Characterization of an octopamine-sensitive adenylate cyclase from insect brain (Mamestra configurata Wlk.)5

Abstract

An adenylate cyclase present in the brain of the moth Mamestra configurata Wlk. that is stimulated selectively by low (micromolar) concentrations of octopamine has been characterized with respect to several properties.
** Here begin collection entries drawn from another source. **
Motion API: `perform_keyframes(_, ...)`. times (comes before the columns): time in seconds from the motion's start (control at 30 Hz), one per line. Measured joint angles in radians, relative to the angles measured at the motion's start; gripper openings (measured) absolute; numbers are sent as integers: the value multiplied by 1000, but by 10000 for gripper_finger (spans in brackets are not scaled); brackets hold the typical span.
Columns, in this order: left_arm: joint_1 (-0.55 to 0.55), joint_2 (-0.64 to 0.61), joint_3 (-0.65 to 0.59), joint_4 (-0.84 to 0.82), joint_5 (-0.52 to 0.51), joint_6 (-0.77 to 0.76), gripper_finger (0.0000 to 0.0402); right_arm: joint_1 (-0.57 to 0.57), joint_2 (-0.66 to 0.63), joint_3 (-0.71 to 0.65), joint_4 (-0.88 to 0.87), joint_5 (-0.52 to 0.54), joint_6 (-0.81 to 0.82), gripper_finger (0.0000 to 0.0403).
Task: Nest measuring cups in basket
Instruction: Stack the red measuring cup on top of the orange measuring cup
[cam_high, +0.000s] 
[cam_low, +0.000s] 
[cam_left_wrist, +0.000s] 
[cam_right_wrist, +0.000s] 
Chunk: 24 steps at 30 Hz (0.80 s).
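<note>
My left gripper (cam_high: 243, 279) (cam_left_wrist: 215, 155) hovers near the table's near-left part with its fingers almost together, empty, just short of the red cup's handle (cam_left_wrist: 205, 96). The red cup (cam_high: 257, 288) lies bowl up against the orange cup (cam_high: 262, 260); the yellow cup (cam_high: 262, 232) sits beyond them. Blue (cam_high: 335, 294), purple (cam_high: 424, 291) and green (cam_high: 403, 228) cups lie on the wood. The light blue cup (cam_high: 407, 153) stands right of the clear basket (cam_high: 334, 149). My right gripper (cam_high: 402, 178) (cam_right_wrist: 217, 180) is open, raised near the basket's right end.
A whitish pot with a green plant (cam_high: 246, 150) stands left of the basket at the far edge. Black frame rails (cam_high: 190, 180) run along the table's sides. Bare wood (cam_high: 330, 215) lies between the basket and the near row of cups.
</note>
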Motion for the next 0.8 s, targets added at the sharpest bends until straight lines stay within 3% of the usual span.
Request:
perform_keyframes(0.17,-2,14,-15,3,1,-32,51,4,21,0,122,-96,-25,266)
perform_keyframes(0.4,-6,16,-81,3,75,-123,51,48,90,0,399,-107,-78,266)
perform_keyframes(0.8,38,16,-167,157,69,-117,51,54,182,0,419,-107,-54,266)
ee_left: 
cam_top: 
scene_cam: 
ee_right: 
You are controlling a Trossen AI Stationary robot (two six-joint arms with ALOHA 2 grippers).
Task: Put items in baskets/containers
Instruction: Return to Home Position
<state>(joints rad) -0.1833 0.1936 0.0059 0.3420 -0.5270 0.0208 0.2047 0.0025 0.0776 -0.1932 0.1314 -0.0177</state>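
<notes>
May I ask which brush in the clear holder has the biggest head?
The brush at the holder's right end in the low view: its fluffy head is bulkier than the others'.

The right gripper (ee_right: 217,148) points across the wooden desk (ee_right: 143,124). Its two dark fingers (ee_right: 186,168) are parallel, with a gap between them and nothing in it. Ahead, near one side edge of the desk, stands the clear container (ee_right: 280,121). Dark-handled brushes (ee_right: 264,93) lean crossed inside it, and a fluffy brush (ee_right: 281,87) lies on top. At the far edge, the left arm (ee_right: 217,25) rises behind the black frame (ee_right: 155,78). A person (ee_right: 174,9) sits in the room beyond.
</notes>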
The optimum pH, optimum ATP:Mg2+ ratio, the concentration of ATP required for half-maximal and maximal reaction velocity, metal ion specificity, effect of NaF, and effects of GTP and 5′-guanylylimidodiphosphate were in general similar to those of catecholamine-sensitive adenylate cyclases from various regions of mammalian brain. However, ethylene glycol bis-(β-aminoethyl ether)-N,N-tetraacetic acid (EGTA), a calcium chelator, stimulated both basal and octopamine-sensitive enzyme activity in the insect brain, whereas in mammalian brain EGTA is usually observed to inhibit basal activity but not catecholamine-stimulated activity.Adenylate cyclase activity of the 47 000 g particulate fraction of the insect brain was almost undetectable in the absence of added GTP. Addition of saturating concentrations (100 μM) of GTP to the particles restored about 30% of the basal and octopamine-sensitive enzyme activity present in the homogenate. Addition of 100 000 g supernatant to the particles doubled both basal and octopamine-sensitive enzyme activity in the presence of saturating concentrations of GTP, indicating that in addition to GTP, a cytosolic factor(s) is necessary for enhanced adenylate cyclase activity.